Yeah… I don’t know if I had shitty timing or if I have a shitty wife. She came home and I asked her about her day. It was a busy one… lots of product needing to be put away, her feet hurt… but still… I am dedicated to trying to give our marriage a final try this year. So, I asked her about going to a romantic restaurant tonight. She was very against the idea. Okay, that tells me something… but then I was thinking “well, her feet hurt” so that could be okay. I tell her how important this is to me… how this year is make or break for us… how we need to work on us… how the one thing I need from her this year is involvement. In fact, we even have a conversation about it. I specifically call her out......... “When you’re angry, you have all this passion and become an active person. But when it comes to me, when it comes to our marriage… you’re very passive. I need you to be active about this. I need you to actively give a damn. I can’t just have a marriage where my partner doesn’t care. I need conversation, I need spending time together, a little romance.” At this point, I kid you not, she responded gruffly with “I hate romance, it’s such bullshit.” I didn’t just let the whole thing go… I specifically said that I needed an active wife. I can’t just have a passive wife anymore. This is a big deal for me.
So, my wife decidedly shut down the romantic restaurant idea and put a kaibosh on the date night (at least this week) but did want to run an errand… okay, sure, I’ll go run an errand with you.
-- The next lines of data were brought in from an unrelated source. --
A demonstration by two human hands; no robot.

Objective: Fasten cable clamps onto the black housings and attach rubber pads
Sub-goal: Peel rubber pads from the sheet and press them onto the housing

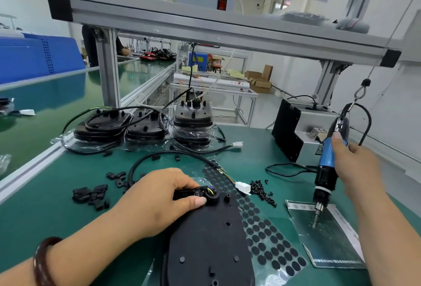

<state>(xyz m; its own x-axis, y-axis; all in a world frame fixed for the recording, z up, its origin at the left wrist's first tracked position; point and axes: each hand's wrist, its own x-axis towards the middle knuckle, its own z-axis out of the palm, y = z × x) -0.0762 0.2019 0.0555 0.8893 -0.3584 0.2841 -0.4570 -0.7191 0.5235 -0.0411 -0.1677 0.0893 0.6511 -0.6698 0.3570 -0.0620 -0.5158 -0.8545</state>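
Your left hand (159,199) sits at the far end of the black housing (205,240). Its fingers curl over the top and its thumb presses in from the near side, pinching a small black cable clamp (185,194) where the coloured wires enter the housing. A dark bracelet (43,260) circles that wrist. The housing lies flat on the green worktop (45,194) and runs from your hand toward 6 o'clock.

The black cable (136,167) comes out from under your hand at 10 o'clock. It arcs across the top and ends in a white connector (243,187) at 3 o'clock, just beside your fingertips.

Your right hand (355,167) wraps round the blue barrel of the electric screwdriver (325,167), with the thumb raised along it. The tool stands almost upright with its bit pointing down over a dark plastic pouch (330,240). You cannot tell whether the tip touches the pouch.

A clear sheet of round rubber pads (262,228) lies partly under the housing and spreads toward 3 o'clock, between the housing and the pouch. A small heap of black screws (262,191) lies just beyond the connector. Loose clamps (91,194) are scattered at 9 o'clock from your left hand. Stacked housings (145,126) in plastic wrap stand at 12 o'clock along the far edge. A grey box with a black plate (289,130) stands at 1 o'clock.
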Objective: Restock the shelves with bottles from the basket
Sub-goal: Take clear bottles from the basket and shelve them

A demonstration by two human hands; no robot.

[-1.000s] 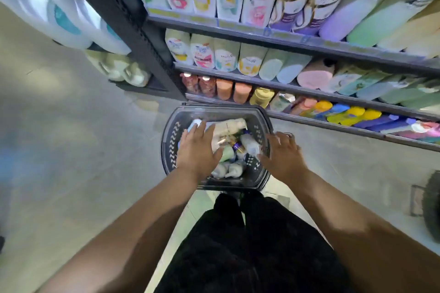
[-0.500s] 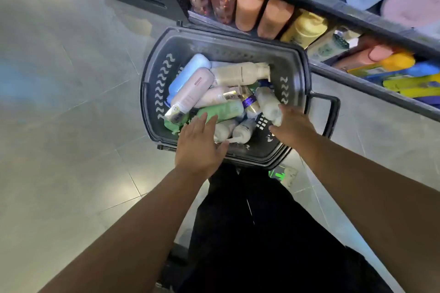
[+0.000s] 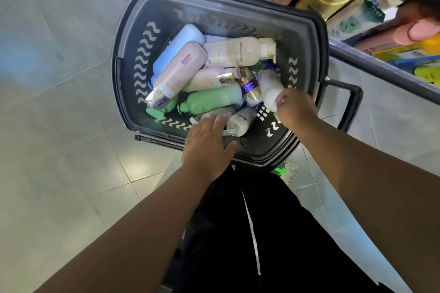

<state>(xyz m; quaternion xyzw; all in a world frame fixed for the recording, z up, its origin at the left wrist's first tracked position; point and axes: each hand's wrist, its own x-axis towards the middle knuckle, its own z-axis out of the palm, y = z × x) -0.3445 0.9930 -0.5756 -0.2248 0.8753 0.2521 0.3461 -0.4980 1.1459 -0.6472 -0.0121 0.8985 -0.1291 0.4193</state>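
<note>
Taking a bottle out of the basket

The left hand is flat and open over the near rim and holds nothing (it may touch a small bottle, hard to tell). The right hand curls round the end of a white bottle, which lies on the pile in the dark basket. Next, I think, the bottle must be lifted clear and stood on the low shelf just behind.

The left grip and right grip are bare, the forearms too. Below them are loose black trousers, with a thin white stripe down one leg.
</note>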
You don’t want to go on a date with me but what do you want to do? Spend two hours shopping for boots. Yeah. That is much better than a date with your husband. Much better than actively trying to work on your marriage. Buying boots. So… no date, gruffly swearing off romance… but shoe shopping, frozen pizza, and Friends on Netflix. Yeah… I was hoping for romance, working on our marriage, and maybe some physical affection… but none of those things, and two boringly grueling hours of shoe shopping, followed by watching (admittedly the show I picked out) television on separate sides of the room… yeah, that is just as good.
Considerably more worried about the possibilities of divorce now.